Nel gran calderone dei mille celtismi d’Italia oggi bolle di tutto. Come d’altra parte è logico che accada una volta squarciato il velo di una storiografia ufficiale cieca e zoppa, ancora troppo incentrata sul culto dogmatico della civiltà greco-romana. Oggi, dalle session di musica irlandese nei pub di Milano, si passa alla ricerca di fate e folletti nei boschi alpini. Dal mito dell’Irlanda, al fascino per la magia della terra bretone. Da un indefinito e anarchico anelito alla libertà, alle rivendicazioni politiche di tipo indipendentista, ma anche a certe generiche istanze del variegato mondo “no global”. Ciò che spesso è carente, o manca del tutto salvo poche e circostanziate eccezioni, è quella particolare e precisa coscienza di sé come individui e come popoli “di oggi”, dotati di un proprio profondo bagaglio storico, linguistico e culturale contemporaneo che merita di essere riaffermato, salvaguardato e trasmesso alle nuove generazioni.

C’è posto per tutti

In realtà, le mille anime del recente celtismo nostrano non è detto che debbano essere forzatamente in conflitto o in contraddizione tra loro.
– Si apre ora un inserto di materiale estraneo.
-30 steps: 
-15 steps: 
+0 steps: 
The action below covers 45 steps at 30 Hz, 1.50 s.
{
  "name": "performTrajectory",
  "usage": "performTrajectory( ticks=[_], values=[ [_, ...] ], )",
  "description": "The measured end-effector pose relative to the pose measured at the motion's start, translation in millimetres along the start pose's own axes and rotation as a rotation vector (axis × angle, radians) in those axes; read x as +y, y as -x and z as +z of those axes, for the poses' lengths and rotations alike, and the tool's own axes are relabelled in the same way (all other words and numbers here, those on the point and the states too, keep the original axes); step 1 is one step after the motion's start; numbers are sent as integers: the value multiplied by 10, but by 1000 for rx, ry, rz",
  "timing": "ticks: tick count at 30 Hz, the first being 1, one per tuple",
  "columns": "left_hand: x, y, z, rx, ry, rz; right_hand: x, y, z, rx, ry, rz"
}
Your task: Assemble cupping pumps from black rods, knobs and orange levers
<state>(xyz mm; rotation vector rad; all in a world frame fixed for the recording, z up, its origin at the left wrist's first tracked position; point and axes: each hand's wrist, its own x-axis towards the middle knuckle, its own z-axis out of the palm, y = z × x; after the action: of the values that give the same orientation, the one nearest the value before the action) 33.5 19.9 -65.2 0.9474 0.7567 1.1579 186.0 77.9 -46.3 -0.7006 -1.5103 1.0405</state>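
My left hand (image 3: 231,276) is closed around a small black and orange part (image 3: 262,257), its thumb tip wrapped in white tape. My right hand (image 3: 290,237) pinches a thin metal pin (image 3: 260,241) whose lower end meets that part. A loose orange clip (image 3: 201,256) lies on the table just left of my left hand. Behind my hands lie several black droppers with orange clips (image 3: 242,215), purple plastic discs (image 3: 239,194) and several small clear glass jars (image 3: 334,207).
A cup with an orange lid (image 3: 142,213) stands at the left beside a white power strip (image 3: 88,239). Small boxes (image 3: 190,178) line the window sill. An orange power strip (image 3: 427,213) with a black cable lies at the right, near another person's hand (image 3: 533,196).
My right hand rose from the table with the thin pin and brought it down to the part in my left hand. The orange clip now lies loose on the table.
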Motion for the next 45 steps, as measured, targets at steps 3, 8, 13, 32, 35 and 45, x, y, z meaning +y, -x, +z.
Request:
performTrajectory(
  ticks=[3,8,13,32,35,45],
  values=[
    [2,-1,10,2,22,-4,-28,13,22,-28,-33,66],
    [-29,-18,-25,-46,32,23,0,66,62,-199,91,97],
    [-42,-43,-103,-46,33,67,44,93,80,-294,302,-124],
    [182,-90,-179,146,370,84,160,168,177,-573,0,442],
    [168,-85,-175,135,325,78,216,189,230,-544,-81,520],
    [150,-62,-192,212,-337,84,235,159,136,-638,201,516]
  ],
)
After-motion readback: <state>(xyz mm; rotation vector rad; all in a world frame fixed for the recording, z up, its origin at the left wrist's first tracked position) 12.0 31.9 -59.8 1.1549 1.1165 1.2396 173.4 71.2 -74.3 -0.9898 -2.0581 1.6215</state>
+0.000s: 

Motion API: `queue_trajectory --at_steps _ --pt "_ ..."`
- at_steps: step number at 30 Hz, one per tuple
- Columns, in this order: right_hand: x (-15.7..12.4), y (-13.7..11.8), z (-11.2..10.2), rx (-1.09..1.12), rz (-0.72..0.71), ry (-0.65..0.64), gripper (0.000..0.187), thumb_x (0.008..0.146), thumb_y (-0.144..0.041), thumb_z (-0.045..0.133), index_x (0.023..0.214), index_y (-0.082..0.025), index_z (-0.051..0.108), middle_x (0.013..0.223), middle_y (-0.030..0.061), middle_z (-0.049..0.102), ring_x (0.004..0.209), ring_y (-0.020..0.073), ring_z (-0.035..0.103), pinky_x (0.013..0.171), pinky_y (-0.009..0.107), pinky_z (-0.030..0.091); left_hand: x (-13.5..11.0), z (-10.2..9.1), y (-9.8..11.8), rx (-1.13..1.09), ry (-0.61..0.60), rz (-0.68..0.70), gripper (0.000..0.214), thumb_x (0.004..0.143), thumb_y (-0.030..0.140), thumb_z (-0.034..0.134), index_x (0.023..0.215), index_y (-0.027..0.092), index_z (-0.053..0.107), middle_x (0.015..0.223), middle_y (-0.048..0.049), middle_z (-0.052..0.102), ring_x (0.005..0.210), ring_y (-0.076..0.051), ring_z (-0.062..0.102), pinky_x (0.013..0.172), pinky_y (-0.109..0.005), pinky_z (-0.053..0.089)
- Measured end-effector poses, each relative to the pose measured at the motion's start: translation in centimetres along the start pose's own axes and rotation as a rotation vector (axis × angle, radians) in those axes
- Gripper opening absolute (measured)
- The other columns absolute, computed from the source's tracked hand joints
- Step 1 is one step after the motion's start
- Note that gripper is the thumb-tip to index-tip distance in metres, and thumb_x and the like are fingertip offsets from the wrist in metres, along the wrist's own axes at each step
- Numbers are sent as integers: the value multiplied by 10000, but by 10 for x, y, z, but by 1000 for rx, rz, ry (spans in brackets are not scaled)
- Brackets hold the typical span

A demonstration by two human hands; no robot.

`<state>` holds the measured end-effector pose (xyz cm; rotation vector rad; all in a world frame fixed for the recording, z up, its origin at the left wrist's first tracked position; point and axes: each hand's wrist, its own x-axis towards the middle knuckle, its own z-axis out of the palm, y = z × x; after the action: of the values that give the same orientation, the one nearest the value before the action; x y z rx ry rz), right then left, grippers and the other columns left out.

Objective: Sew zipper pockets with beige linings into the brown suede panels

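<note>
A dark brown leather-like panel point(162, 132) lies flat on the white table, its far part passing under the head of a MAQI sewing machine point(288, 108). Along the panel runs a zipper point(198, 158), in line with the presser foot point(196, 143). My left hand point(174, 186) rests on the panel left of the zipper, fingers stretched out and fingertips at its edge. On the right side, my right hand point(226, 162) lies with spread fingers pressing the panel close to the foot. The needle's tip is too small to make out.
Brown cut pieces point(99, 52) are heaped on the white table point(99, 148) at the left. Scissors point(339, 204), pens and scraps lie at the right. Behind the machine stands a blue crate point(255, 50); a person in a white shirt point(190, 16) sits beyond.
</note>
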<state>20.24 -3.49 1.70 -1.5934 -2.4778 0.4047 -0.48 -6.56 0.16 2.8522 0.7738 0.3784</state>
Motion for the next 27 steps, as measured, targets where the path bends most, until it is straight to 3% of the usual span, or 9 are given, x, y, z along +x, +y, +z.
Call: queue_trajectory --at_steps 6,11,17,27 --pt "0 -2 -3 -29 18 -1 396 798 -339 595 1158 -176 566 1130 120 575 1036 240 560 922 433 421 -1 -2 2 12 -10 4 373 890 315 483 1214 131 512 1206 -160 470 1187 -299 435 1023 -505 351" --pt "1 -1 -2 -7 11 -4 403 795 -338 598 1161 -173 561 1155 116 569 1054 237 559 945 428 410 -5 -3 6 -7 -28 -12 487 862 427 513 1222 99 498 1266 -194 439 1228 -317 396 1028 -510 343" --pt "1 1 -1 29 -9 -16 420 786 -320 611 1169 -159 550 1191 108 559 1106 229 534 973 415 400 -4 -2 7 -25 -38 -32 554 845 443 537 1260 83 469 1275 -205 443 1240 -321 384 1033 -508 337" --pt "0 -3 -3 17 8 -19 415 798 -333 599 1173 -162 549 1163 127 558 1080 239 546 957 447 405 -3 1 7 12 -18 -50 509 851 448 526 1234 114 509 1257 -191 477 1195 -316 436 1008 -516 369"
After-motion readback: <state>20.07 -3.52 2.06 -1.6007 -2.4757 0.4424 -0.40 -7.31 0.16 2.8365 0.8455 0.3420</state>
Queste varie anime hanno semmai un difetto: di solito sono impermeabili le une alle altre. È raro, e per ora limitato a pochissimi e numericamente marginali esempi, che in una festa celtica in Lombardia suonino musicisti che si occupano di musica tradizionale lombarda. Come se al Fil di Lorient non risuonassero soprattutto and dro e bal plinn, biniou e bombarde… Ma sarebbe sufficiente che gli appassionati, gli organizzatori, i cultori e i protagonisti di questa fase del terzo revival celtico facessero un po’ più di luce sui loro obiettivi e sui loro interessi. E scoprirebbero che c’è molto lavoro ancora da fare e posto per tutti. Nessuno escluso.
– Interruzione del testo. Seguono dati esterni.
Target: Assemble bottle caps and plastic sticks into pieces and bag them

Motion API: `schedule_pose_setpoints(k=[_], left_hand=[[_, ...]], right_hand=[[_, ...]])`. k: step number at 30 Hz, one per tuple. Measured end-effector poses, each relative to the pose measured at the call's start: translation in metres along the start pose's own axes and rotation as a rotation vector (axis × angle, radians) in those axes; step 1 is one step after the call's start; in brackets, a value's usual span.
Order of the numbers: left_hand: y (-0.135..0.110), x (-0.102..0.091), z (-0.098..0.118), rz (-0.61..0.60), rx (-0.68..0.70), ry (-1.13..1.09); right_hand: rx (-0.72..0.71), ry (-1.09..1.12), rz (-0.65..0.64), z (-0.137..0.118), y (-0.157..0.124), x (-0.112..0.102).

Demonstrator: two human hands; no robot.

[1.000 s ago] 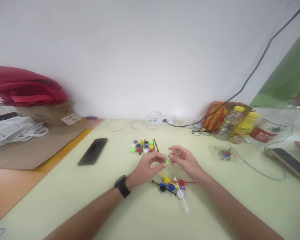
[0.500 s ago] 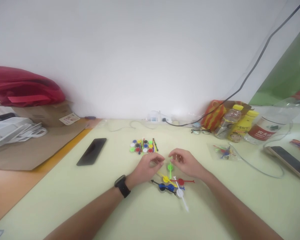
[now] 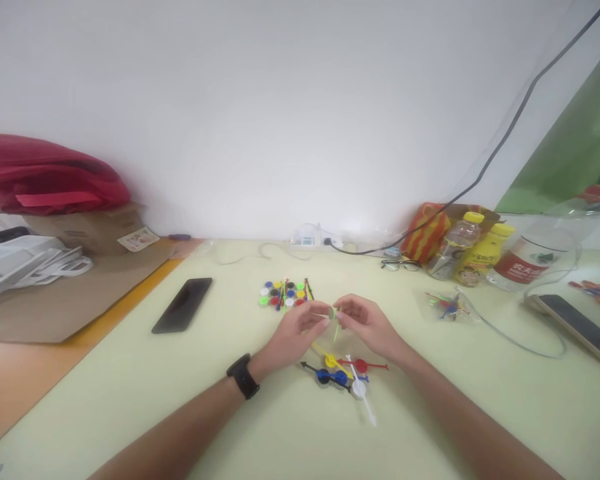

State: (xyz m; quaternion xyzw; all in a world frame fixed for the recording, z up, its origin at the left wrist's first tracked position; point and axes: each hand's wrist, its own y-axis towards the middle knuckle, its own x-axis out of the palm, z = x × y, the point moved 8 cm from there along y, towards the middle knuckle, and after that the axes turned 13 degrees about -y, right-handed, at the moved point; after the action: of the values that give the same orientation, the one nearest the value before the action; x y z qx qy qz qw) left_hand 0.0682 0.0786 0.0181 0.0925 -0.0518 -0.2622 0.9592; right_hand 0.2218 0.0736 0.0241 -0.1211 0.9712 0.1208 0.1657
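Observation:
My left hand (image 3: 296,333) and my right hand (image 3: 367,323) meet above the pale green table (image 3: 130,393), fingertips pinched together on a small green disc with a thin green stick (image 3: 335,318). Just below them lies a small heap of finished pieces (image 3: 344,373): yellow, red, blue, black and white discs on sticks. Further back sits a cluster of loose coloured discs and sticks (image 3: 286,294). A black watch is on my left wrist.
A black phone (image 3: 183,305) lies to the left. At the right are a clear bag of pieces (image 3: 447,305), glasses (image 3: 401,265), bottles (image 3: 473,255), a jar, a cable and a tablet (image 3: 577,325). Cardboard and a red bag (image 3: 50,175) sit far left.
The green piece dropped low toward the heap half a second ago, and both hands have since raised it again. The camera view shifted slightly.

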Motion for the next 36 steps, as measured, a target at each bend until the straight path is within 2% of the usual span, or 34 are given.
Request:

Occorrono idee chiare. Chi si veste da “celta di ieri” innanzitutto si diverte. È un bel gioco di ruolo, un fattore di aggregazione e – perché no? – una buona occasione per stare all’aria aperta, tornando in contatto con gli elementi della terra; e per riappropriarsi, più o meno filologicamente, di una storia antica sostanzialmente negata.
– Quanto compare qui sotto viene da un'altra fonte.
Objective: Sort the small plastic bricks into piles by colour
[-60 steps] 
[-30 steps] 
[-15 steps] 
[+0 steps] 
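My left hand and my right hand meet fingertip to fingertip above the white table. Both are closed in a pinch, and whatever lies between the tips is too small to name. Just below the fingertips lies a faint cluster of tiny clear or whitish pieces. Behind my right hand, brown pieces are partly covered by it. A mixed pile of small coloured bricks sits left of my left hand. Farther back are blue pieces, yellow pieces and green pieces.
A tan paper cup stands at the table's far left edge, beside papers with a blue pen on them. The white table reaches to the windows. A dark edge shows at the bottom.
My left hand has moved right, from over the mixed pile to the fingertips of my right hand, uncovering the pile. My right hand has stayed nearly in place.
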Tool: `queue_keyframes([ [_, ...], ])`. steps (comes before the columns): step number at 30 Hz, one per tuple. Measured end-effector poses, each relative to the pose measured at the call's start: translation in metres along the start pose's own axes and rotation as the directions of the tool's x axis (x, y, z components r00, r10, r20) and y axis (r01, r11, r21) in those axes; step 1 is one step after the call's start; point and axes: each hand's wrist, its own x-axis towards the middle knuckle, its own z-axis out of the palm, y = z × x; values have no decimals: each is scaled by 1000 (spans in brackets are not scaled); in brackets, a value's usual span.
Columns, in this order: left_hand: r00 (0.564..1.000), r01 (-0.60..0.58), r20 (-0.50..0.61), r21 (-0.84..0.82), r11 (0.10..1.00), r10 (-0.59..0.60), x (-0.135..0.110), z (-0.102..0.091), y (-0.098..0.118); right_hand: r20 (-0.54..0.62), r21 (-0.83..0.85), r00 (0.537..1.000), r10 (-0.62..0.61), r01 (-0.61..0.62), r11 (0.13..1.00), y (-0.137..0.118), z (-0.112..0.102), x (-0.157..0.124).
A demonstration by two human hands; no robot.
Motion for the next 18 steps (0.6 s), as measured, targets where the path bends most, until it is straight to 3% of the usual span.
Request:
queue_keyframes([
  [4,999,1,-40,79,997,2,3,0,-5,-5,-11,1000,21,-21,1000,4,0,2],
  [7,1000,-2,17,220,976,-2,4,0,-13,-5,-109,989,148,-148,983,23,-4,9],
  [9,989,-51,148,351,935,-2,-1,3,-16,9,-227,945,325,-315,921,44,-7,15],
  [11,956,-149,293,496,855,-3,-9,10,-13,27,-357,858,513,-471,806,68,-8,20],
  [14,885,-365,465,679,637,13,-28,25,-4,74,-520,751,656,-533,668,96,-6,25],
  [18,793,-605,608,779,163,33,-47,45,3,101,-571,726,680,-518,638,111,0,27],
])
Chi preferisce agire come un “celta di oggi”, seguendo l’esempio di bretoni, scozzesi e asturiani, sceglie invece di impegnarsi, con lo studio e la ricerca, nella rivalutazione e nella riproposta di un’identità culturale e linguistica regionale ancora attuale ma a rischio di scomparsa. Questo è il caso del Piemonte che, in virtù di questo impegno, è presente da anni (unica nazione oltre le otto ufficiali) al Fil bretone con un proprio stand culturale che propone attività informali di animazione.
Chi invece “non si sente celta” come individuo o popolo («La celtitudine è un luogo dell’anima», ama ripetere il giornalista e profondo conoscitore della materia Giancarlo Nostrini) ma ama soltanto la musica, non ha mai avuto a disposizione così tanta richiesta o offerta di “musica celtica” – una definizione opinabile che meriterebbe un lungo ragionamento – come oggi, sia dal vivo che in cd.
L’antica civiltà celtica, uno dei tre pilastri d’Europa insieme con la germanica e la mediterranea, continua quindi a vivere. Nei ricordi, nel presente e nel futuro del nostro continente.